Орифия заняла место возле одной из кибиток. Получила свою пайку и принялась методично ее поглощать. Краем глаза заметила Смирну. Младшая сестра уселась рядом и хмуро пережевывала пищу.
– Сколько еще нам здесь яйца высиживать? – спросила она мрачно и без приветствия. – Уже почти три луны здесь торчим. Плана нет, стратегии нет. Жрем и оружие протираем.
– А в изломе ты не этим же занята была? – прорычала сквозь зубы Орифия. – Уже двадцать лет мы не воюем, только едим и тренируемся. Такова воля богинь!
Смирна походила на своего любимца коня Грома – чуть не била копытом в землю и угрюмо жевала корм. Хмурила лоб, разглядывая кислый сыр в своей тарелке.
– В изломе мы хотя бы не так быстро стареем. И там привычней. Мне не нравится здесь, – посмотрела она на сестру с вызовом. – И остальным тоже не нравится. Скоро праздник Весеннего Солнца. Мы могли прибыть сюда на несколько дней, выполнить унизительный обряд и отступить опять в излом.
Орифия со всей силы отбросила плошку. Та угодила в стоявшую по соседству кибитку и рассыпалась на щепки. Мутный кумыс стекал по расшитым золотом тряпкам. Войско моментально насторожилось и перестало жевать. Матушка не отличалась добрым нравом, а в гневе и вовсе была страшна.
– Что ты предлагаешь? – рыкнула Орифия сквозь зубы сестре. – Видела, что происходит сейчас в изломе? Воздух словно кисель, по воде – сплошная рябь. Сказано – прибыть на Изюм. Значит, прибыли и ждем. А чтобы не было охоты лишний раз чесать языками – увеличим время тренировок. Если услышу, что кто-то перечит воле духов предков – своими руками разорву.
Гнев матушки необдуманно перевела на себя Нишка – придурковато ухмыляясь, она нервно дергала плечом.
– Чего ты гогочешь? – вскинулась матушка. – Чего ты все скукоживаешься, дергаешься, будто от коня тебе в голову копытом прилетело? Совсем от рук отбилась. Сейчас я тебя лично выпорю на глазах у всех. Чтобы и другим неповадно было.
На удивление, на сей раз Нишка не отреагировала на угрозы. Взгляд ее хитрющих черных глаз стал плутливей и озорней. Не испугавшись опасности, исходящей от Орифии, она приблизилась и шепотом, смешанным с нездоровым хихиканьем, донесла:
– К тебе гость, матушка, – закусила губу и с блеском в очах выждала, пританцовывая на месте. – Ждет.
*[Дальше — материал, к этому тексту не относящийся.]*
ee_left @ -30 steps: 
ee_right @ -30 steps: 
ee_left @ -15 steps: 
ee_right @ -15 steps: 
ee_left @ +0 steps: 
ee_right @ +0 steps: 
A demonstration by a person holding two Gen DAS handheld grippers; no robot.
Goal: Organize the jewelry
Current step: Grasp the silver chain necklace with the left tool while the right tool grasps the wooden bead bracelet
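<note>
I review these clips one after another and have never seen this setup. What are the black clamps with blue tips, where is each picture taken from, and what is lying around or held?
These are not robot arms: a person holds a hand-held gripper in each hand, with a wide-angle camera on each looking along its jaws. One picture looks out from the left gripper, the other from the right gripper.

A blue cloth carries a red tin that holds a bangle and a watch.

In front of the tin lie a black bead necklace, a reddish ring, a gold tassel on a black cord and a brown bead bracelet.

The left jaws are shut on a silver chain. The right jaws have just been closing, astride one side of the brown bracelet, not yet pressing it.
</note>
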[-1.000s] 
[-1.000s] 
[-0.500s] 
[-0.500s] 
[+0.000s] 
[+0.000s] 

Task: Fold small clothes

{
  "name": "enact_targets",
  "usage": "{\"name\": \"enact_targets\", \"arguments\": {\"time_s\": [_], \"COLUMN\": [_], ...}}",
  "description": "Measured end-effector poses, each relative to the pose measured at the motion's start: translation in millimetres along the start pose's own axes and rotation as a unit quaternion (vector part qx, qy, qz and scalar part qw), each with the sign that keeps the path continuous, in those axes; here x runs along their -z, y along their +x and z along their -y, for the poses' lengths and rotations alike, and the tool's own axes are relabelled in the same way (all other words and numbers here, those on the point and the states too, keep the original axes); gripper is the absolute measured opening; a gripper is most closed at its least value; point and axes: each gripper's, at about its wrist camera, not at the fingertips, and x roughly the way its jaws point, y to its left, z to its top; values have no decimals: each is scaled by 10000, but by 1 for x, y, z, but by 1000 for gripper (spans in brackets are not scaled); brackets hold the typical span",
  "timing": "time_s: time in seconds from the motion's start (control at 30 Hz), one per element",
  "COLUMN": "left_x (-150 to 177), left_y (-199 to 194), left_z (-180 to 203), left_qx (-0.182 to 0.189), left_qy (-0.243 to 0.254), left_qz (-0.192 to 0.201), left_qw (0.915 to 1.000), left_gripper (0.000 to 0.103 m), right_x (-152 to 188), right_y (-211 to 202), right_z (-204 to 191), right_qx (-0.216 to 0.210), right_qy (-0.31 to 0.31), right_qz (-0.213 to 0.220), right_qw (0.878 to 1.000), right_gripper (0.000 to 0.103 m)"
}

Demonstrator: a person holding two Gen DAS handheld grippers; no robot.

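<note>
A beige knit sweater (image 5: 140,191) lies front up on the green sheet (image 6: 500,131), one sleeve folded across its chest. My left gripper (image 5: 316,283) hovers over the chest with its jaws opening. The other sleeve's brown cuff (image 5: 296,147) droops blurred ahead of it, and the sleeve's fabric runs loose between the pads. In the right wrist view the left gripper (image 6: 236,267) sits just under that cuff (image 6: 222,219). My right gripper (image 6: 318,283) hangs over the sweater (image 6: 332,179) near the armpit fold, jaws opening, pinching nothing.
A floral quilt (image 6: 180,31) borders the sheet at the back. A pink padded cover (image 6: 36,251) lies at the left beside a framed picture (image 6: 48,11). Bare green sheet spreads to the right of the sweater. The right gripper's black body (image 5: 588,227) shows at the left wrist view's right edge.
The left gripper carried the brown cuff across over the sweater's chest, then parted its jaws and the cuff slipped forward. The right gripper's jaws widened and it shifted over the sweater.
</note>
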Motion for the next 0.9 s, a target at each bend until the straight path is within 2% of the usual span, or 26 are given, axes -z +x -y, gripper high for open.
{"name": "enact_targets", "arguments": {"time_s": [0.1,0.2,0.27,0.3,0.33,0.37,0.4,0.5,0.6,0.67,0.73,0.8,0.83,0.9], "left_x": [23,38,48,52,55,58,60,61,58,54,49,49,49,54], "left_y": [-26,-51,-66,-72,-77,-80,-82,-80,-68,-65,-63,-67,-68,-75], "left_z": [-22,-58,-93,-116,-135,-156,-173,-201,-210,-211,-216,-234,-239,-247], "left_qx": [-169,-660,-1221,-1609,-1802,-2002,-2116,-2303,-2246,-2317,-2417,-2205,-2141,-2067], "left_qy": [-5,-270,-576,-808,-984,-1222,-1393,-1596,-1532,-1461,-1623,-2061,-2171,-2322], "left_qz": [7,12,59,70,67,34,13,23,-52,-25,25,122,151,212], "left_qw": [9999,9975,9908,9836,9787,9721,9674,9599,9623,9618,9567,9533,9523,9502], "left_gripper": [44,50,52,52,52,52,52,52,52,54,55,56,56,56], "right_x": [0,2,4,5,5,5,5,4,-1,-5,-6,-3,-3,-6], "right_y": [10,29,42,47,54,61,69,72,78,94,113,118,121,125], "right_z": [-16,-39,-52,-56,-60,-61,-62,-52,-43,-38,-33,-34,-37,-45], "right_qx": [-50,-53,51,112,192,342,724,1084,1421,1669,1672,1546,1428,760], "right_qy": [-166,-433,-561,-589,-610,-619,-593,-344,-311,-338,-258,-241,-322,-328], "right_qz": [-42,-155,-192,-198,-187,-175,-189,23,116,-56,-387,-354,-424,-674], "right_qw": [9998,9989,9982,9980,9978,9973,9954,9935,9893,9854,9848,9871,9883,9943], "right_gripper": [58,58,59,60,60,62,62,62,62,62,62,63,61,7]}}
Последнее слово она сказала, подняв брови на свой девичий лоб настолько, насколько было позволено природой. И зашлась в дурашливом смехе. Вытягивала шею и снова дергала плечом.
– Гость? – озадачилась на мгновение матушка и мимоходом привычно одернула Нишку. – Ну что ты дергаешься, дурында… Высеку, – добавила задумчиво и перевела недоуменный взгляд на Смирну.
– Дождались, слава богам, – возрадовалась сестра. – И трех лун не сменилось – духи прародительниц вспомнили про нас. Сейчас оповестят о тактике и стратегии да перенесут в привычный мир.